Casmira was actively involved in the Let Us Learn "Students’ Club" supported by UNICEF when she was in middle school. "The Students’ Club really motivated me to fully dedicate myself to my studies and to increase my efforts to achieve my goals,” she says. “In the club, the members were sharing information on how to protect ourselves against early pregnancies," she declares. Casmira loves to study and spends much of her free time reading. "I am incredibly proud of my daughter," her father says emotionally.
"Casmira is brave and ambitious, she was the top student in the entire second-grade class,” says the principal of her high school,” Mr. Randriamaro Tomy. “She is a role model for young people her age."
"Participating in that event is a great responsibility for me. It's an opportunity to raise awareness among my peers so that they don't experience early pregnancy,” says Casmira. “I feel sad for my friends who had to drop out of school because of it."
For Casmira, girls’ education is crucial to ensuring a better future for the next generation and to escape poverty. When she was younger and unwell, her family used to treat her with traditional methods, which didn't always work. Now she aspires to become a doctor, providing the best healthcare to her community.
Casmira has defied the odds in her family by making her story different from her mother’s and her grandmother’s.
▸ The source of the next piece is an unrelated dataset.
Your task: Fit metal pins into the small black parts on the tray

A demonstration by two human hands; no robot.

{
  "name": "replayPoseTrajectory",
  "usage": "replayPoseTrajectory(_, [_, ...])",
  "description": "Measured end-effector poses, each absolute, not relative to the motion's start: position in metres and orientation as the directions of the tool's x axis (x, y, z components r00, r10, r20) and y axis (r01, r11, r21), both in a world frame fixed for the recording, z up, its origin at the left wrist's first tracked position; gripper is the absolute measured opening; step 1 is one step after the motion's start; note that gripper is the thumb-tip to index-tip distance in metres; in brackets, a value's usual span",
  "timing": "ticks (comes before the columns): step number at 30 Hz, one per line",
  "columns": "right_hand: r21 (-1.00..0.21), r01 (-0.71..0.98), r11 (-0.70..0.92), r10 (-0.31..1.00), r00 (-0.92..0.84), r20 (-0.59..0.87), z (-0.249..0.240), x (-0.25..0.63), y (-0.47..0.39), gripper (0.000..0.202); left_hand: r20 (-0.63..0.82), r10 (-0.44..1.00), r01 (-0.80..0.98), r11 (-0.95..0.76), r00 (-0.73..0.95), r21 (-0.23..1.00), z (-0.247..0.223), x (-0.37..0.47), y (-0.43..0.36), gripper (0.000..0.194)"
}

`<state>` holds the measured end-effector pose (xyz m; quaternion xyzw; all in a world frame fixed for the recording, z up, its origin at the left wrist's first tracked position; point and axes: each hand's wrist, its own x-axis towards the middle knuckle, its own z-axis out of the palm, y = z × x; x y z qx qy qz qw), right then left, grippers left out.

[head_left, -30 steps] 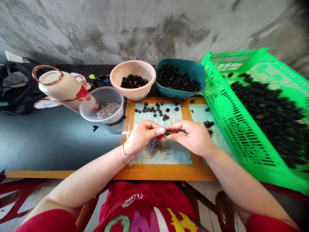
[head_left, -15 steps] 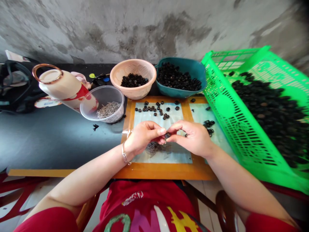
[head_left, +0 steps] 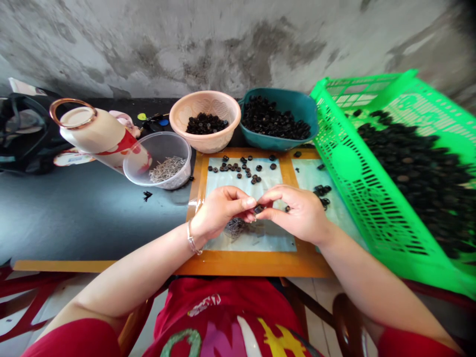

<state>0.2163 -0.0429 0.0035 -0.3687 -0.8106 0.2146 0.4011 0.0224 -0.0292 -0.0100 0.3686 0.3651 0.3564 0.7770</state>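
Note:
Between the fingertips of both hands is a small black part (head_left: 258, 209), held above the pale sheet (head_left: 275, 240). My left hand (head_left: 223, 210) pinches it from the left, thumb on top. From the right, thumb and forefinger of my right hand (head_left: 295, 210) close on the same part. Any pin in it is too small to make out. A pile of thin metal pins (head_left: 235, 227) lies just below my left hand. Several small black rings (head_left: 234, 167) are scattered on the sheet beyond my hands. More black parts (head_left: 322, 191) lie right of my right hand.
A clear tub (head_left: 136, 171) of pins stands left, beside a white and red flask (head_left: 100, 131). Behind are a pink bowl (head_left: 176, 111) and a teal basin (head_left: 277, 144), both holding black parts. A large green crate (head_left: 345, 163) of black pieces blocks the right side.
Almost nothing differs. Both hands keep the same place and grip on the black part, with at most a slight shift of the right fingers.

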Motion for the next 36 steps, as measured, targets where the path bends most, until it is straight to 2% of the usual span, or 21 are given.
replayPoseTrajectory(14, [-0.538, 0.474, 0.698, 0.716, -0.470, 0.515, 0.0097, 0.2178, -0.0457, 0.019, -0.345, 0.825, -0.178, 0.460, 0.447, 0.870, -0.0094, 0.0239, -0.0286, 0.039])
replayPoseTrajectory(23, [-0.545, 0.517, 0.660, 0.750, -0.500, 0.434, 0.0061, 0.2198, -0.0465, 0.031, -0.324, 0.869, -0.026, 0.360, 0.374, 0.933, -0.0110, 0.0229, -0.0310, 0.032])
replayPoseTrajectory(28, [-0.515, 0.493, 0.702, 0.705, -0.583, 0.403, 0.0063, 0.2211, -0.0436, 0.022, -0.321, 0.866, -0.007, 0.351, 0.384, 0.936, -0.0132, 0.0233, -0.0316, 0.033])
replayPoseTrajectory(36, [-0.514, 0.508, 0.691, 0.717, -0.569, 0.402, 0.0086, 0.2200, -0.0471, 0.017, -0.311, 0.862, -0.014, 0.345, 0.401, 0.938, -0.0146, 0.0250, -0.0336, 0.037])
The Let Us Learn program aims to help out-of-school children return to the classroom and to encourage those already enrolled to continue their studies, creating opportunities for vulnerable adolescents, especially girls. The program helps them to understand their right to access education in a safe and protective environment. It revolves around three pillars of equity: reaching out to out-of-school children, expanding girls' education, and improving learners’ outcomes.